First of all, I have to thank you for all of your supports.

I noticed that the predict method, returns the probability of each class in size of n_class.

def predict(self, x, num_trees=0):
        preds = np.full((len(x), self.out_dim), self.base_score, dtype='float64')
        self.lib.Predict.argtypes = [ctypes.c_void_p, array_2d_double, array_2d_double,
                                     ctypes.c_int, ctypes.c_int]
        self.lib.Predict(self._boostnode, x, preds, len(x), num_trees)
        return preds

Is there any method to return the predicted value?

As with the probability, we can not continue with other metrics of classification to see the performance of the model.

Or how can I return the loss to use it to convert the values?

If you use eval set, it computes and shows the acc of eval set during training.

For test, you can compute acc based on the logits.

This project only implements the core algorithm.
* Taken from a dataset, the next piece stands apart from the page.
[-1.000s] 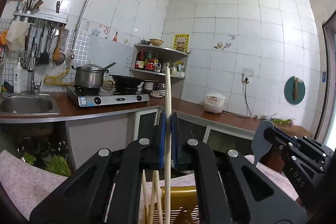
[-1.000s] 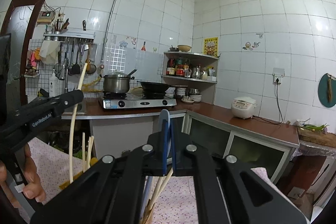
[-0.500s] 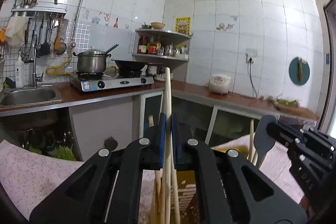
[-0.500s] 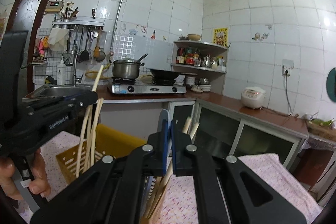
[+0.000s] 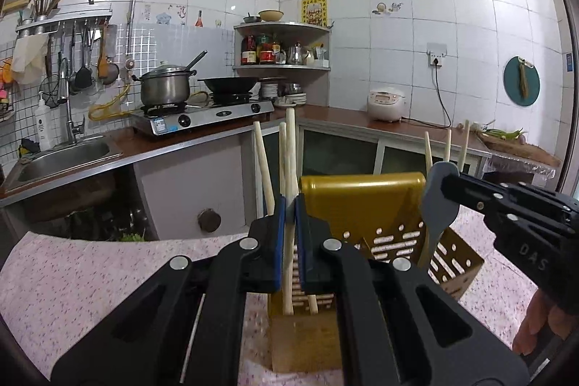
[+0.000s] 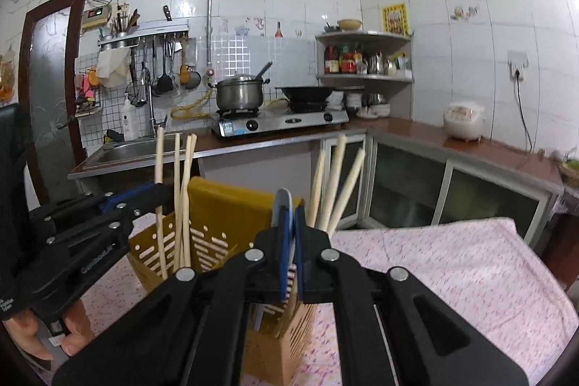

So you need to do things on your own. Sorry about this.

Thank you.
I am trying to modify some parts based on my needs.
Is there any way to return the loss function after the training, for instance;

params = {"max_depth": 5, "lr": 0.1, 'loss': b"ce", 'verbose': False}
model = GBDTMulti(LIB, out_dim=3, params=params)
model.set_data((x_train, y_train), (x_test, y_test))
model.train(30)
model.lib['loss']

As I do not have access to gbdtm.so, it is quite difficult for me to understand what is going on there.

The model.train(n) return the best score at the end but I can not extract the value.

Currently, you can compute the best score: first running model.predict(data) to get the predictions and then compute the best score on your own.

I agree that this is inconvenient. As you suggested, I will implement the function to access the best score soon.